__EXERCISE__.
From the first line to the last, return the data exactly as it stands.

*** Opening of TASK INPUT ***

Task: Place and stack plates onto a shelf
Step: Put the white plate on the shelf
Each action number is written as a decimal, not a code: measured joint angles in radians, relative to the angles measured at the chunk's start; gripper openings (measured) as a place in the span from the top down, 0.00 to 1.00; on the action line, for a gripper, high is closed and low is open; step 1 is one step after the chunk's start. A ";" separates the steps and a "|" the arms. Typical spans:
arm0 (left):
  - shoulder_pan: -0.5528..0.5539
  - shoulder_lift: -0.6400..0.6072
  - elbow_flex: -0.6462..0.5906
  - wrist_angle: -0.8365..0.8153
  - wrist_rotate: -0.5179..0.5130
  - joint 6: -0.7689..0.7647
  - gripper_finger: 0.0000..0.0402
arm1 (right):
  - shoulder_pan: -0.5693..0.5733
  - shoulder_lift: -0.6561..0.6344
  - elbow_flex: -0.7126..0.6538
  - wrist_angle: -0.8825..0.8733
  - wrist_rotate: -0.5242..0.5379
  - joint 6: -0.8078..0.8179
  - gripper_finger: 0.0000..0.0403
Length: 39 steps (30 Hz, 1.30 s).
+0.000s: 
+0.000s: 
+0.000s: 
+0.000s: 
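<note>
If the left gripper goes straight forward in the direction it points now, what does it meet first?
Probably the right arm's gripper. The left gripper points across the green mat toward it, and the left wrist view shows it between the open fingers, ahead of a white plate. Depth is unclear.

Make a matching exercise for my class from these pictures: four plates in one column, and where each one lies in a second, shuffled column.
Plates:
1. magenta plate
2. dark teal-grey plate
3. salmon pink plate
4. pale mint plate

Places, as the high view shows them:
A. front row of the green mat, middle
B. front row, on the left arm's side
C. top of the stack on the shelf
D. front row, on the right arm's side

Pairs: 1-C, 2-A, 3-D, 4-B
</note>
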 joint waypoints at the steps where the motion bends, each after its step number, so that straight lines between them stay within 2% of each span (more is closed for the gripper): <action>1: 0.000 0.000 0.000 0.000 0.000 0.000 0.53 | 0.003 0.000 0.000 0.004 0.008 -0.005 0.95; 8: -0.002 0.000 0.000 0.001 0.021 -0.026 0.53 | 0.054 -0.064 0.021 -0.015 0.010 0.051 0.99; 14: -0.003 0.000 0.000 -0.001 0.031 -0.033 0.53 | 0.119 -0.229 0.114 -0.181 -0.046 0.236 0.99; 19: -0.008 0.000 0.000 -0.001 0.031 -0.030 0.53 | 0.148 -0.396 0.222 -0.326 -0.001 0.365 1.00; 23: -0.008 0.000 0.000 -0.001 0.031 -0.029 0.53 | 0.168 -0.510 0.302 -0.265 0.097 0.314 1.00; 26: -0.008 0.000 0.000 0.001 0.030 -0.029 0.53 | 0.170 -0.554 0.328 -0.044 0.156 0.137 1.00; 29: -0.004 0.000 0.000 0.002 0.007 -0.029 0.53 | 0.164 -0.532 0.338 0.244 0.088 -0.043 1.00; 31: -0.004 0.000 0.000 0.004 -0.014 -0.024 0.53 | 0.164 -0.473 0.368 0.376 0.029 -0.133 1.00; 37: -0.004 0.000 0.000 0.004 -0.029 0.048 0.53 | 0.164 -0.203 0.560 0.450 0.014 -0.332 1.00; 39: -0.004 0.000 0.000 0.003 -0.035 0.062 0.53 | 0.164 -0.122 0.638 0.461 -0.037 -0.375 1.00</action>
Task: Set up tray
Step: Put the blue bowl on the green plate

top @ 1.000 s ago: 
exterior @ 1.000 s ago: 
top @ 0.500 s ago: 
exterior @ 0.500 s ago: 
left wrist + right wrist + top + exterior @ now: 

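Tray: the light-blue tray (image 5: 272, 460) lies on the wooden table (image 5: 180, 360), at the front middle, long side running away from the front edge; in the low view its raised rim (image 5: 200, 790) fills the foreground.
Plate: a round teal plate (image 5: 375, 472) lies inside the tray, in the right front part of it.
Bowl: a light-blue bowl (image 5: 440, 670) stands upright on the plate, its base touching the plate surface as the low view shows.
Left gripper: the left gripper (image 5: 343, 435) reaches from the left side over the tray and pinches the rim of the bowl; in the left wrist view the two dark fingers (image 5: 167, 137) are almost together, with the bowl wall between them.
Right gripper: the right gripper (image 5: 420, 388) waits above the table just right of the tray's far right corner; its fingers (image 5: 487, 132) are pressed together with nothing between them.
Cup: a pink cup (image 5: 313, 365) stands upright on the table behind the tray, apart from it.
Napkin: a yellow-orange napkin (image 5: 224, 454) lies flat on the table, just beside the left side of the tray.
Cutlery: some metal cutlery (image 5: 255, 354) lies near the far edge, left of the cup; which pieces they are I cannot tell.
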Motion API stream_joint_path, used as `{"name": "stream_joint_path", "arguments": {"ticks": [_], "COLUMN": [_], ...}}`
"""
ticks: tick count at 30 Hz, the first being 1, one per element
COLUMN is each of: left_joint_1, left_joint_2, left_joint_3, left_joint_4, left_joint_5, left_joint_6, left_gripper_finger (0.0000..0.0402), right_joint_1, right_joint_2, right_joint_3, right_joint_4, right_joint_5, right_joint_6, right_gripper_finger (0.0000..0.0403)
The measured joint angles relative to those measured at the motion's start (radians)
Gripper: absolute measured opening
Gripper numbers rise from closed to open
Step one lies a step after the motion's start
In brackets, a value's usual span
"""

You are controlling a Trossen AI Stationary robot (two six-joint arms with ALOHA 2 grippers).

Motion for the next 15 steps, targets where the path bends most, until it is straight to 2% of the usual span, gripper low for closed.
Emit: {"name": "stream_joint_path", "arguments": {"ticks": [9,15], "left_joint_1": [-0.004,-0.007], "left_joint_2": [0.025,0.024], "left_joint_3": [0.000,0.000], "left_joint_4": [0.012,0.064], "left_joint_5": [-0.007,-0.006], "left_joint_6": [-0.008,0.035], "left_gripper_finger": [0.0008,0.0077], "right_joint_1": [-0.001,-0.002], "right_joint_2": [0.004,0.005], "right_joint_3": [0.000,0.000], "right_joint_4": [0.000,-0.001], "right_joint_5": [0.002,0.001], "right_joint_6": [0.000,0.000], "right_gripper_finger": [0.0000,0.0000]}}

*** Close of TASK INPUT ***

__COMPLETED EXERCISE__.
Task: Place and stack plates onto a shelf
Step: Put the white plate on the shelf
Each action number is written as a decimal, not a code: measured joint angles in radians, relative to the angles measured at the chunk's start; gripper openings (measured) as a place in the span from the top down, 0.00 to 1.00; on the action line, for a gripper, high is closed and low is open; step 1 is one step after the chunk's start. A ";" separates the steps and a "|" the arms. Typical spans:
arm0 (left):
  - shoulder_pan: -0.5528..0.5539
  - shoulder_lift: -0.6400..0.6072
  - elbow_flex: -0.6462..0.5906
  - wrist_angle: -0.8365..0.8153
  - wrist_rotate: -0.5179..0.5130
  - joint 6: -0.7689..0.7647
  - gripper_finger: 0.0000..0.0402
arm1 (right):
  - shoulder_pan: -0.5693..0.5733
  - shoulder_lift: -0.6561..0.6344
  - elbow_flex: -0.7126..0.6538
  - wrist_angle: -0.8825..0.8733
  - wrist_rotate: -0.5242..0.5379
  - joint 6: -0.8078..0.8179
  - gripper_finger: 0.0000..0.0403
Length: 39 steps (30 Hz, 1.30 s).
+0.000s: 
+0.000s: 
+0.000s: 
+0.000s: 
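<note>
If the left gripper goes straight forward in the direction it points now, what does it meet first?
Probably the right arm's gripper. The left gripper points across the green mat toward it, and the left wrist view shows it between the open fingers, ahead of a white plate. Depth is unclear.

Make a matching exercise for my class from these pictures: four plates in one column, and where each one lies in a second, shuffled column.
Plates:
1. magenta plate
2. dark teal-grey plate
3. salmon pink plate
4. pale mint plate

Places, as the high view shows them:
A. front row of the green mat, middle
B. front row, on the left arm's side
C. top of the stack on the shelf
D. front row, on the right arm's side

Pairs: 1-C, 2-A, 3-D, 4-B
</note>
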 joint waypoints at the steps where the motion bends, each after its step number, so that straight lines between them stay within 2% of each span (more is closed for the gripper): <action>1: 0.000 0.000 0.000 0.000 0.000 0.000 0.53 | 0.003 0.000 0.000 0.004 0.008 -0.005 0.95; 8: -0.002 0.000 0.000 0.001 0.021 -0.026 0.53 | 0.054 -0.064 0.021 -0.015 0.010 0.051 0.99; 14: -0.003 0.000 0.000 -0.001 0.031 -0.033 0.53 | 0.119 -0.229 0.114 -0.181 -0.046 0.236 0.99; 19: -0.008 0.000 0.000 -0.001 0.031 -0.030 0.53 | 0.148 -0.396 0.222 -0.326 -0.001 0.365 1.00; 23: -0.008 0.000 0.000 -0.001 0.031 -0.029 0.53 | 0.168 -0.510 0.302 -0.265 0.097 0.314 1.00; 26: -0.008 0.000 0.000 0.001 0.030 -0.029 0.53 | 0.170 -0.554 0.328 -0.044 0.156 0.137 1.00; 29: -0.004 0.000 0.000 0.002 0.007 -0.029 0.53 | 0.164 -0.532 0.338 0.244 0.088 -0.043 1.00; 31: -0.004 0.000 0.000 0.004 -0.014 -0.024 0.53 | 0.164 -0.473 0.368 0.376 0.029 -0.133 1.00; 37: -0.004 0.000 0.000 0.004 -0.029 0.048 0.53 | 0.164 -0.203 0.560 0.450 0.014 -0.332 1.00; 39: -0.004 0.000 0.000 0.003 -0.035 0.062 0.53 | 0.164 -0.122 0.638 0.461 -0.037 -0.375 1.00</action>
Task: Set up tray
Step: Put the blue bowl on the green plate

top @ 1.000 s ago: 
exterior @ 1.000 s ago: 
top @ 0.500 s ago: 
exterior @ 0.500 s ago: 
left wrist + right wrist + top + exterior @ now: 

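Tray: the light-blue tray (image 5: 272, 460) lies on the wooden table (image 5: 180, 360), at the front middle, long side running away from the front edge; in the low view its raised rim (image 5: 200, 790) fills the foreground.
Plate: a round teal plate (image 5: 375, 472) lies inside the tray, in the right front part of it.
Bowl: a light-blue bowl (image 5: 440, 670) stands upright on the plate, its base touching the plate surface as the low view shows.
Left gripper: the left gripper (image 5: 343, 435) reaches from the left side over the tray and pinches the rim of the bowl; in the left wrist view the two dark fingers (image 5: 167, 137) are almost together, with the bowl wall between them.
Right gripper: the right gripper (image 5: 420, 388) waits above the table just right of the tray's far right corner; its fingers (image 5: 487, 132) are pressed together with nothing between them.
Cup: a pink cup (image 5: 313, 365) stands upright on the table behind the tray, apart from it.
Napkin: a yellow-orange napkin (image 5: 224, 454) lies flat on the table, just beside the left side of the tray.
Cutlery: some metal cutlery (image 5: 255, 354) lies near the far edge, left of the cup; which pieces they are I cannot tell.
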Motion API stream_joint_path, used as `{"name": "stream_joint_path", "arguments": {"ticks": [_], "COLUMN": [_], ...}}`
"""
ticks: tick count at 30 Hz, the first being 1, one per element
COLUMN is each of: left_joint_1, left_joint_2, left_joint_3, left_joint_4, left_joint_5, left_joint_6, left_gripper_finger (0.0000..0.0402), right_joint_1, right_joint_2, right_joint_3, right_joint_4, right_joint_5, right_joint_6, right_gripper_finger (0.0000..0.0403)
The measured joint angles relative to those measured at the motion's start (radians)
Gripper: absolute measured opening
Gripper numbers rise from closed to open
Step one lies a step after the motion's start
In brackets, a value's usual span
"""

You are controlling a Trossen AI Stationary robot (two six-joint arms with ALOHA 2 grippers).

Motion for the next 15 steps, targets where the path bends most, until it is straight to 2% of the usual span, gripper low for closed.
Emit: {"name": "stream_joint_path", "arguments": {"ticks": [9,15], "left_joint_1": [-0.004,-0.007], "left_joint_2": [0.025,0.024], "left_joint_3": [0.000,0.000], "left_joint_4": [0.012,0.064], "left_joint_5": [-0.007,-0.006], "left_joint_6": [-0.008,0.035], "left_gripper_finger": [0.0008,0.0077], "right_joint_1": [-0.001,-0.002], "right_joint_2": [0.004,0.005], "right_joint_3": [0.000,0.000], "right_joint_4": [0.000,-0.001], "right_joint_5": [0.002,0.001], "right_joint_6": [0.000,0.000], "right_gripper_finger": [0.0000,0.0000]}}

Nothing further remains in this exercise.